_Task description:_
Below is some data. Retype exactly the lines starting at the one with "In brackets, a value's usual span" and ending at the one with "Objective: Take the".

_Data block:_

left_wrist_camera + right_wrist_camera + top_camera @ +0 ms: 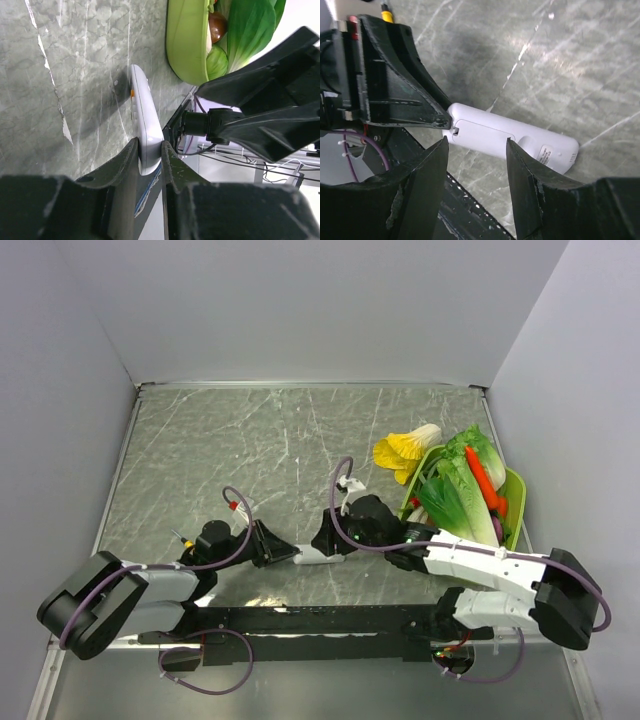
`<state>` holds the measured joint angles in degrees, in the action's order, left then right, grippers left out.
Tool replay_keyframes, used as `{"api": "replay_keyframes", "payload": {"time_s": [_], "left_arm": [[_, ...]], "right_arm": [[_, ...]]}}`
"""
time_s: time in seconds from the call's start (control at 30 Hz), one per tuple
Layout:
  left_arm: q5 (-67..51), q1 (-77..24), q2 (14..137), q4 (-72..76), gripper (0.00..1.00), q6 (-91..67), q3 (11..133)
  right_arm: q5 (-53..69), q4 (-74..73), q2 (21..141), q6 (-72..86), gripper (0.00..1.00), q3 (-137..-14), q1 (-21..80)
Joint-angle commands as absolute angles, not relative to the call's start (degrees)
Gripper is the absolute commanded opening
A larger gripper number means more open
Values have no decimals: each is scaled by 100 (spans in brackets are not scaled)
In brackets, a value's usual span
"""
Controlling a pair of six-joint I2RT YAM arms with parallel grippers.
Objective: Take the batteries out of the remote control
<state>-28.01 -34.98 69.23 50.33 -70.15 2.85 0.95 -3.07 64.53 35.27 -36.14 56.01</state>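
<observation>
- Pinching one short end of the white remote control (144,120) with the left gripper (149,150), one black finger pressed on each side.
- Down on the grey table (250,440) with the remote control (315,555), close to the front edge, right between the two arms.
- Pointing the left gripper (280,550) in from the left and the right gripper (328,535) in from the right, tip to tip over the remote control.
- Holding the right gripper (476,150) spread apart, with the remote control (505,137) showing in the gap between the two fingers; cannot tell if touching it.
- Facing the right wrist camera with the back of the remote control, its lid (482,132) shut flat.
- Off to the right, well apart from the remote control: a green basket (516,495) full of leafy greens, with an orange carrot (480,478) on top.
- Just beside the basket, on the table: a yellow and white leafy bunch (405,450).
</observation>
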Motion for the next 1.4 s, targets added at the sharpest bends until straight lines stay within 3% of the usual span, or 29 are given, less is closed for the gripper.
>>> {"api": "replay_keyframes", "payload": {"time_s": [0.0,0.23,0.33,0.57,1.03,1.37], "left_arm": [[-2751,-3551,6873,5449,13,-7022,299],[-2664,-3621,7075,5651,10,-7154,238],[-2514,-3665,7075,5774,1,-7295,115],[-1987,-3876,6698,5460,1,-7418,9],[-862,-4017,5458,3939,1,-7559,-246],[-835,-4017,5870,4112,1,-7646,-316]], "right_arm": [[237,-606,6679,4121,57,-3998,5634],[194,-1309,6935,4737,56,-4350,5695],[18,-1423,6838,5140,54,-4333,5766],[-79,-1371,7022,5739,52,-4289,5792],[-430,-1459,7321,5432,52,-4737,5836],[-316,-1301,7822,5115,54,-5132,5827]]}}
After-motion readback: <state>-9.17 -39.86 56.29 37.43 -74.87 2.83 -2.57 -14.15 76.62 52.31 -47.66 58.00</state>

_Written answer:_
In brackets, a value's usual span
"""
Controlling a pair of six-joint I2RT YAM arms with parallel grippers.
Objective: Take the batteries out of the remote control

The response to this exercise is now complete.